Re: HTML5 vs content type sniffing

Henrik Nordström wrote:

> I also support removing the strict default ISO-8859-1 charset
> from HTTP text/* types, downgrading it to just a mere suggestion
> that if there is no charset information available then a good
> guess for the text/* types is ISO-8859-1 for historical reasons.

Apparently all agreed that the "strict default Latin-1" should go.
One way to to handle this situation is to do whatever MIME and 
the specification of the Content-Type (if given) offer, and for
historical reasons "Latin-1" can be a good guess.

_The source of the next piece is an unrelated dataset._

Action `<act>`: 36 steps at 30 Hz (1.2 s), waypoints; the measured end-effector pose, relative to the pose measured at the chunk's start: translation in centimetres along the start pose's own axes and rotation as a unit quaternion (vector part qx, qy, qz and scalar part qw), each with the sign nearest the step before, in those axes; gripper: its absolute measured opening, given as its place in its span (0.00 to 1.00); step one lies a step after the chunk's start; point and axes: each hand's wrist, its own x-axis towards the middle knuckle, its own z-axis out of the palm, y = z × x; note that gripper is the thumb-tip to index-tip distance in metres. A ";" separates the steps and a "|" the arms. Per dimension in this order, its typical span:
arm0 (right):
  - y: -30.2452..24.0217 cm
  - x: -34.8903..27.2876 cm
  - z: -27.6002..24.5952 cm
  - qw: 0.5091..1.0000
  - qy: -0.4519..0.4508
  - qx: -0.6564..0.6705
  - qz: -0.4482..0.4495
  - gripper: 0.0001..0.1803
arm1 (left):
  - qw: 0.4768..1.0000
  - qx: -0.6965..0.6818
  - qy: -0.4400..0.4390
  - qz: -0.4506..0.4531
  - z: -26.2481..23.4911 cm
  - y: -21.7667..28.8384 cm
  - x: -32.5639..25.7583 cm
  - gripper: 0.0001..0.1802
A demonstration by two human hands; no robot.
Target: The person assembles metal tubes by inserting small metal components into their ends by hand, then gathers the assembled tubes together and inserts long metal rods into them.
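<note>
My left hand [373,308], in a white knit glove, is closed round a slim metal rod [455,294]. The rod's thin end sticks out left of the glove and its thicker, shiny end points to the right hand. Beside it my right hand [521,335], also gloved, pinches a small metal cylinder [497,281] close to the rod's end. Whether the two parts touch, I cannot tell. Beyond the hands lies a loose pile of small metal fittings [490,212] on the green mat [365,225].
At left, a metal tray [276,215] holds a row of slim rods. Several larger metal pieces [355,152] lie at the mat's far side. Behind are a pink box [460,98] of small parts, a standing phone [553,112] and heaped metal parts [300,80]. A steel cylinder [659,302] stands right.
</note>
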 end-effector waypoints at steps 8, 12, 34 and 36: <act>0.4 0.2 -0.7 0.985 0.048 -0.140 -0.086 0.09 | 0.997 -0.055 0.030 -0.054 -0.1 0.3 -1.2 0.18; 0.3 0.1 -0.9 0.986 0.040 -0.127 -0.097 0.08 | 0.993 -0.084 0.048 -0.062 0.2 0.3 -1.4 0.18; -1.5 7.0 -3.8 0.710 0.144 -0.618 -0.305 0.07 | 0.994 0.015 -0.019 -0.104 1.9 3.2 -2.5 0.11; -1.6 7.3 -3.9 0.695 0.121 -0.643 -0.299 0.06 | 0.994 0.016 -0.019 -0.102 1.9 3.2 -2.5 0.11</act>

In theory.  But unsurprisingly the HTML5 draft tells us that it
is in practice often not good enough.  Often "wannabe Latin-1"
turns out to be "windows-1252".  If you want to suggest a "best
guess" in the HTTP spec. for historical reasons please mention
windows-1252, it is an important difference for some documents:

Latin-1 C1 controls may be not permitted, and windows-1252 0x80
is the only (*) backwards compatible way to say €.  

While that's IMO irrelevant for HTTP, if you decide to talk about
it anyway let's get it right:  Latin-1 is a "historical" charset,
windows-1252 is the "real" legacy.

 Frank

*: Agents knowing Latin-9 etc. would also know Unicode or €

Received on Tuesday, 5 February 2008 16:31:04 UTC